## [SOURCE MATERIAL]
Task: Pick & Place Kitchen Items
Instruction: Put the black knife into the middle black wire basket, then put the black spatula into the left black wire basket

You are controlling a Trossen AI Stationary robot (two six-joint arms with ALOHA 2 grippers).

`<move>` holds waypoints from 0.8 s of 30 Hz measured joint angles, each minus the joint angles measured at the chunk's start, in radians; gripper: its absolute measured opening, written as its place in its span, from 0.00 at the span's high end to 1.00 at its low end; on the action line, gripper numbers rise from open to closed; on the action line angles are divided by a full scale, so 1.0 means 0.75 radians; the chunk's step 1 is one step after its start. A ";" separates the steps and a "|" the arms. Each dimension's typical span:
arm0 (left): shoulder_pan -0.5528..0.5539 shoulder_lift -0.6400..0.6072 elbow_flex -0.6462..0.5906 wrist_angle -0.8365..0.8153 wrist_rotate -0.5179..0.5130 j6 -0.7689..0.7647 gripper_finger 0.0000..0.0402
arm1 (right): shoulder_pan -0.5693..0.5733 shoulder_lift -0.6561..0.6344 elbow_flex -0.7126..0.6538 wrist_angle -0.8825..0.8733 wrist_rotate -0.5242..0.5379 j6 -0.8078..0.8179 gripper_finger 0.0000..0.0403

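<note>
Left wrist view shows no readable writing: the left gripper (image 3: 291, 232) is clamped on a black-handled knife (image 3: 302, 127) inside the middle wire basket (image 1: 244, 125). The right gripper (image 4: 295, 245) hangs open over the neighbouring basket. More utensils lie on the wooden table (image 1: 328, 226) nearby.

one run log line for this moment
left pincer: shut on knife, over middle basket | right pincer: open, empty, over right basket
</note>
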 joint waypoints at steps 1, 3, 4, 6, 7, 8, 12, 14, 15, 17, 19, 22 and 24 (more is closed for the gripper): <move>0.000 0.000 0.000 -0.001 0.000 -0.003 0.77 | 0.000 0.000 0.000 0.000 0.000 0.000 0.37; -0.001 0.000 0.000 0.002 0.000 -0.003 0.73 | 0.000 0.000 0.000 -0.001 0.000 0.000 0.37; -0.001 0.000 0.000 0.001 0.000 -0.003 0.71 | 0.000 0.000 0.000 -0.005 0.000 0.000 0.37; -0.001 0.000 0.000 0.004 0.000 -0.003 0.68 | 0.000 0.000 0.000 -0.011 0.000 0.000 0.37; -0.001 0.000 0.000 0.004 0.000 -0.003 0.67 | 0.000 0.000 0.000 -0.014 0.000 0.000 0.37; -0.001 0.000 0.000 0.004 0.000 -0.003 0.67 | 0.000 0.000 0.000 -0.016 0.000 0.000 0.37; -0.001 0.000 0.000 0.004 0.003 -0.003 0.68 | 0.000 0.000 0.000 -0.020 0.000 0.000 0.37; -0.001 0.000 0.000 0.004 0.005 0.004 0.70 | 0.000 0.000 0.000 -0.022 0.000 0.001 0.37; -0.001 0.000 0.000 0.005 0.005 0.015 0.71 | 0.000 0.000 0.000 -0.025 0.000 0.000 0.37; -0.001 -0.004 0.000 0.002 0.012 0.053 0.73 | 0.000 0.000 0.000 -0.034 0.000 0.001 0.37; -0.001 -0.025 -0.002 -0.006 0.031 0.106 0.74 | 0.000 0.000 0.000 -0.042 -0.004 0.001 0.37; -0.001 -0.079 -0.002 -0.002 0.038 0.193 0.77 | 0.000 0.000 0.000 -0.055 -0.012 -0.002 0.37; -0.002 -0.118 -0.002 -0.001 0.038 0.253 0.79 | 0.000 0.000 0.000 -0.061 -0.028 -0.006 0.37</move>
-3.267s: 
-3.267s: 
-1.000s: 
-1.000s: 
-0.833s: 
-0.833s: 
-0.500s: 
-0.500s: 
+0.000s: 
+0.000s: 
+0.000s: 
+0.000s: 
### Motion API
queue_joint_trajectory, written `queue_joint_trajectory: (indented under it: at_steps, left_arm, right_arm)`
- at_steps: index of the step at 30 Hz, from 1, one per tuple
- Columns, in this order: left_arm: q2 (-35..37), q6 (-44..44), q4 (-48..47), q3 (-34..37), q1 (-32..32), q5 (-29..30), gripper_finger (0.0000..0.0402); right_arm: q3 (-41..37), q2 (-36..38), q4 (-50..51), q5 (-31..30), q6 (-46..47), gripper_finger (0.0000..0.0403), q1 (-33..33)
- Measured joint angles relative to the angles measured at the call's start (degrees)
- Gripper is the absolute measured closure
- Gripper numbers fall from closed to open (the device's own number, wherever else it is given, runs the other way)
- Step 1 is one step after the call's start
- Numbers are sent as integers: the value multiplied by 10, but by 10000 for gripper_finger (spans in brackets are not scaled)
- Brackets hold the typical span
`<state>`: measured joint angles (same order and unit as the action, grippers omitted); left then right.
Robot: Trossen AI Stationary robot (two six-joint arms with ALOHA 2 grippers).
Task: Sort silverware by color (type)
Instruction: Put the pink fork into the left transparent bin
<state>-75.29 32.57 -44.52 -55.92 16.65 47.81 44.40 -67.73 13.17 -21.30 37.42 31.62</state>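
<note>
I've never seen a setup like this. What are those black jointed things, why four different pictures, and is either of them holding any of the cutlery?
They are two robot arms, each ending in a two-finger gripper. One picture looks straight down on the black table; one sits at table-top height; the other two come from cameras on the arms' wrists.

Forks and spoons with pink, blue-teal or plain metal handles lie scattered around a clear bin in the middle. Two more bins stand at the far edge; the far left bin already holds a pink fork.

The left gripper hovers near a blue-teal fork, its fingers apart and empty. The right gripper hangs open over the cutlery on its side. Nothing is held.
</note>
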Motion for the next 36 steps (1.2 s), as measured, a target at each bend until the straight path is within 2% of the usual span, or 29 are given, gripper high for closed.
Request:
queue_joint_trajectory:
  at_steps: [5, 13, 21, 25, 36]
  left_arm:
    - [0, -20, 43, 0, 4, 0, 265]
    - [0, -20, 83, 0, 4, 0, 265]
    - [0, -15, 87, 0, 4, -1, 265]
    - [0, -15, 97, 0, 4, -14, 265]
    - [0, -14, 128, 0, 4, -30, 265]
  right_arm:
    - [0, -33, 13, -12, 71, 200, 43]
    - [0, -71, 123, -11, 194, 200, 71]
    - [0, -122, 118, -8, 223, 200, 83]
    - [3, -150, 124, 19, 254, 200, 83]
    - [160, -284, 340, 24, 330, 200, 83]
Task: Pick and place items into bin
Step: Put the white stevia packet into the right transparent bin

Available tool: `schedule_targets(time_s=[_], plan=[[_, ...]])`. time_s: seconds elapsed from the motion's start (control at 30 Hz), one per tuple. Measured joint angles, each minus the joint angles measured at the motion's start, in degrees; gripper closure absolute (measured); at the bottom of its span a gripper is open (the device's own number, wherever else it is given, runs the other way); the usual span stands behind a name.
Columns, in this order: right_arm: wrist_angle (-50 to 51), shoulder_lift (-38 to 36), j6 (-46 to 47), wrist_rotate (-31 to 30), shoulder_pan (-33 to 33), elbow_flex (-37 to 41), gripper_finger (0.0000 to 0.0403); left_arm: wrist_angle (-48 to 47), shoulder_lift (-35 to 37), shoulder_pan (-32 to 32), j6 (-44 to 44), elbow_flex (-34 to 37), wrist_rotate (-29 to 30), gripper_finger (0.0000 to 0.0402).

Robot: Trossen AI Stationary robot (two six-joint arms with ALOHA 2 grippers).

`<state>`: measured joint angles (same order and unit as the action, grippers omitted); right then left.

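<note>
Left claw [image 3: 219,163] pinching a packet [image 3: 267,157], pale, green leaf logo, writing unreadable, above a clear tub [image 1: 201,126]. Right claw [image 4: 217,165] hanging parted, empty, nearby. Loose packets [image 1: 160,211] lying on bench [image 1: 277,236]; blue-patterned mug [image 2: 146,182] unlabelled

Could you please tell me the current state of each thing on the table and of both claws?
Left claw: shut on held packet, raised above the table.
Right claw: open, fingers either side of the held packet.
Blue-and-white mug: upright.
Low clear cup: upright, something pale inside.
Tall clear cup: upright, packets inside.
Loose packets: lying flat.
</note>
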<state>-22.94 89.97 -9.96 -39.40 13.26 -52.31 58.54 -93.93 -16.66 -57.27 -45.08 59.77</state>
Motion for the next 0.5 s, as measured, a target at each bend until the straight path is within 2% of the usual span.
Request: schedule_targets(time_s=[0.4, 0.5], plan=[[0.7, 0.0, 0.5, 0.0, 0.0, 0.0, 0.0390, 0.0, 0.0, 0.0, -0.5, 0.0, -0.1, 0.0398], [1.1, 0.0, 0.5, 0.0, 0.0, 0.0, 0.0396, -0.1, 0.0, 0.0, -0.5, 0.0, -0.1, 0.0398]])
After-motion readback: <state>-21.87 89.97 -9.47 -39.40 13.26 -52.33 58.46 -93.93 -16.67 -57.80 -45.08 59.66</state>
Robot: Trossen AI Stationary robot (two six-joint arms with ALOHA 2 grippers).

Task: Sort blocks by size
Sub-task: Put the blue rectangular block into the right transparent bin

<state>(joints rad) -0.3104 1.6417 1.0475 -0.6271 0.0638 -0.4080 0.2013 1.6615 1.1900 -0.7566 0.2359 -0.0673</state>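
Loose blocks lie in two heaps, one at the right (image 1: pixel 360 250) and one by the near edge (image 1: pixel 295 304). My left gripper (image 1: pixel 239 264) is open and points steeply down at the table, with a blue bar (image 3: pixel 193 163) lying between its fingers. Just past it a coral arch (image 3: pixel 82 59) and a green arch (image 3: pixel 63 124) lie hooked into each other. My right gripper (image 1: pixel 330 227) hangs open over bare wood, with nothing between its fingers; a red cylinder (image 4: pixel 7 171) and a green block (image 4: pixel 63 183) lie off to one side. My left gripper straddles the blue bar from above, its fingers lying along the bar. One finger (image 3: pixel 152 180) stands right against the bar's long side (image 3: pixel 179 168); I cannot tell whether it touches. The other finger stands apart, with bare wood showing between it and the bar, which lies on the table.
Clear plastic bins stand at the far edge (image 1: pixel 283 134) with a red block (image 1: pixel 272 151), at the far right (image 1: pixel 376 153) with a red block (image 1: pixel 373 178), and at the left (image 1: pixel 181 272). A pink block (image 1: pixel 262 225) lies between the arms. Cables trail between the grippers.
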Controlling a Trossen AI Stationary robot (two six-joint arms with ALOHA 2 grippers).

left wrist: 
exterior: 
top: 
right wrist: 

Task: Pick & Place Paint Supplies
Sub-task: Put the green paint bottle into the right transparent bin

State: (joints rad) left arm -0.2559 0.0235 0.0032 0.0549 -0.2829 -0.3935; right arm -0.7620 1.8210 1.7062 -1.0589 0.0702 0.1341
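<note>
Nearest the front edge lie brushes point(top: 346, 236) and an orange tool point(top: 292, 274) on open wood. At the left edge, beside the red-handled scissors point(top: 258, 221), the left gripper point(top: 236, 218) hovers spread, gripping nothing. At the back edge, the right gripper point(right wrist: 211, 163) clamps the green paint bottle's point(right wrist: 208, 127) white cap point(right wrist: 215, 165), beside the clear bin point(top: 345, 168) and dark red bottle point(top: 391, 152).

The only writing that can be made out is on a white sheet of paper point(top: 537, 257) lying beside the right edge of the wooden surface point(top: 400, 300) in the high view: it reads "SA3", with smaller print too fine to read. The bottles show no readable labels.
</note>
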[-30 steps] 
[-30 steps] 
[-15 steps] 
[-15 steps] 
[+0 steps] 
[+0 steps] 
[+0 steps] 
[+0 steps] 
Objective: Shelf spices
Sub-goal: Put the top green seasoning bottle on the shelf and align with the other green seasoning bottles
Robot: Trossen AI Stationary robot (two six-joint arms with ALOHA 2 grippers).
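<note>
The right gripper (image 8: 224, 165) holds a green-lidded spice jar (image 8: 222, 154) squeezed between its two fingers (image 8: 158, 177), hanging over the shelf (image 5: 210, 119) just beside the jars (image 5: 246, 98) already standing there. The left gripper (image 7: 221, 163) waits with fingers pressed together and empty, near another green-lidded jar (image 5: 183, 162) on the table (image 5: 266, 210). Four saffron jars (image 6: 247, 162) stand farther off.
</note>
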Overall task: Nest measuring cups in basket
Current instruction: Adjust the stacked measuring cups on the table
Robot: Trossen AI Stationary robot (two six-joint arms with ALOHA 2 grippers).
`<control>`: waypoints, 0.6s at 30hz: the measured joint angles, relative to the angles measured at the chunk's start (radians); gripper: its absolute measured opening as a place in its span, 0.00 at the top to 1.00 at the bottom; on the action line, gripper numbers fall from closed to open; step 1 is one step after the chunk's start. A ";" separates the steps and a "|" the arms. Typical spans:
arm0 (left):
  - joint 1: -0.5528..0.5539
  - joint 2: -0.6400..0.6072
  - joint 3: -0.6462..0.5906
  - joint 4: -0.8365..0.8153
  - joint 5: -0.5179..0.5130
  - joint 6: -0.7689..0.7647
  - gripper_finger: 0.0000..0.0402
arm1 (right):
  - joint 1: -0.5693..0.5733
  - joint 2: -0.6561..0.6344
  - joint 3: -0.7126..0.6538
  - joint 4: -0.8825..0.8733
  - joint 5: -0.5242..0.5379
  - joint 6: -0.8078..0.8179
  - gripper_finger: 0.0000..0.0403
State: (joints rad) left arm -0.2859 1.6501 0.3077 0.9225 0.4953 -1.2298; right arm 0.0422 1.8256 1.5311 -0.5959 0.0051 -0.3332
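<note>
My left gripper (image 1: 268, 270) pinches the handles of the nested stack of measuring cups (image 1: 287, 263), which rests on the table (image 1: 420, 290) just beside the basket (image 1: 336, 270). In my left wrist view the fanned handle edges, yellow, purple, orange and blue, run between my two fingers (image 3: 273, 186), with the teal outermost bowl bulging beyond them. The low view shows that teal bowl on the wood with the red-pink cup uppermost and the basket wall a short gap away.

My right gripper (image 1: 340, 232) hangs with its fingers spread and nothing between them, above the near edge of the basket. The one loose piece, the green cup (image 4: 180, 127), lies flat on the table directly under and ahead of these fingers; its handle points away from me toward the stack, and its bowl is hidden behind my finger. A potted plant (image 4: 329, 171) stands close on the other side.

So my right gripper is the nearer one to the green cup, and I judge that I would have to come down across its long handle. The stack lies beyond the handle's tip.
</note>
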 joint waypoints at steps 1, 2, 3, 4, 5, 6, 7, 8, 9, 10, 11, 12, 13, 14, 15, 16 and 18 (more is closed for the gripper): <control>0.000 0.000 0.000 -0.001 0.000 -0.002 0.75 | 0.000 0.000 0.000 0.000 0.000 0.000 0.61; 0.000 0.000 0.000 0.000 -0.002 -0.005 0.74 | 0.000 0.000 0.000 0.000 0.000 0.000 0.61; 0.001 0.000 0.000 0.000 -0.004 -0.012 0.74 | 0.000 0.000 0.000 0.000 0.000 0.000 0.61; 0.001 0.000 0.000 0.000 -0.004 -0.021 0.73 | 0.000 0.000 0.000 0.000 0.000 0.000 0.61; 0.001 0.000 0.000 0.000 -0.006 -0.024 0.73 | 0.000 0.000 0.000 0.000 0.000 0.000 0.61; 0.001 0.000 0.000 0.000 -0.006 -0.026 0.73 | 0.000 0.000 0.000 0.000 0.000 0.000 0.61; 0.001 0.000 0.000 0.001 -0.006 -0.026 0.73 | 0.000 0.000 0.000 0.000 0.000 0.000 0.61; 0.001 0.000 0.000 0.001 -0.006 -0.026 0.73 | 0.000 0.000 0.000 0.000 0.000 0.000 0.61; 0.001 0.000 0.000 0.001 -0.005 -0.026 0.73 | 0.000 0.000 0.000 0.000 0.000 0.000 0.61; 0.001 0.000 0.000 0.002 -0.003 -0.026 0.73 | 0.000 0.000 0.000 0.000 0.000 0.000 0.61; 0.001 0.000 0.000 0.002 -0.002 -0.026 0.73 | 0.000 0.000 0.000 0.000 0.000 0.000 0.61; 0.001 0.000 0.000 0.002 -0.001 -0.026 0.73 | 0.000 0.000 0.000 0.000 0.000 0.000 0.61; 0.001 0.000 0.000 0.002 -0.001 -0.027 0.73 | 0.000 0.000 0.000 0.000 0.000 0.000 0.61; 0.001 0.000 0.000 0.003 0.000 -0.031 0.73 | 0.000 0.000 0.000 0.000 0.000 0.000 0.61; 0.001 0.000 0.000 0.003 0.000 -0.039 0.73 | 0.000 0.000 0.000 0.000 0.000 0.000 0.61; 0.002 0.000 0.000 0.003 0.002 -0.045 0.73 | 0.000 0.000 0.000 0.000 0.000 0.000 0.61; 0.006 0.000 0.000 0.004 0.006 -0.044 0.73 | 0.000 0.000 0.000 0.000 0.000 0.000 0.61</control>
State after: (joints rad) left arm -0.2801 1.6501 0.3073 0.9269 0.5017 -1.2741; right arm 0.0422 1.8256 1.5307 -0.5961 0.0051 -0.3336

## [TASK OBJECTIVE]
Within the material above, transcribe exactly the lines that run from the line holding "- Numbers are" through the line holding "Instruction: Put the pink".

## [YOUR RESPONSE]
- Numbers are sent as integers: the value multiplied by 10, but by 10000 for gripper_finger (spans in brackets are not scaled)
- Brackets hold the typical span
`<state>`: measured joint angles (same order and unit as the action, grippers omitted); left then right.
Robot: Trossen AI Stationary robot (two six-joint arms with ALOHA 2 grippers).
Task: Sort silverware by color (type)
Instruction: Put the pink fork into the left transparent bin

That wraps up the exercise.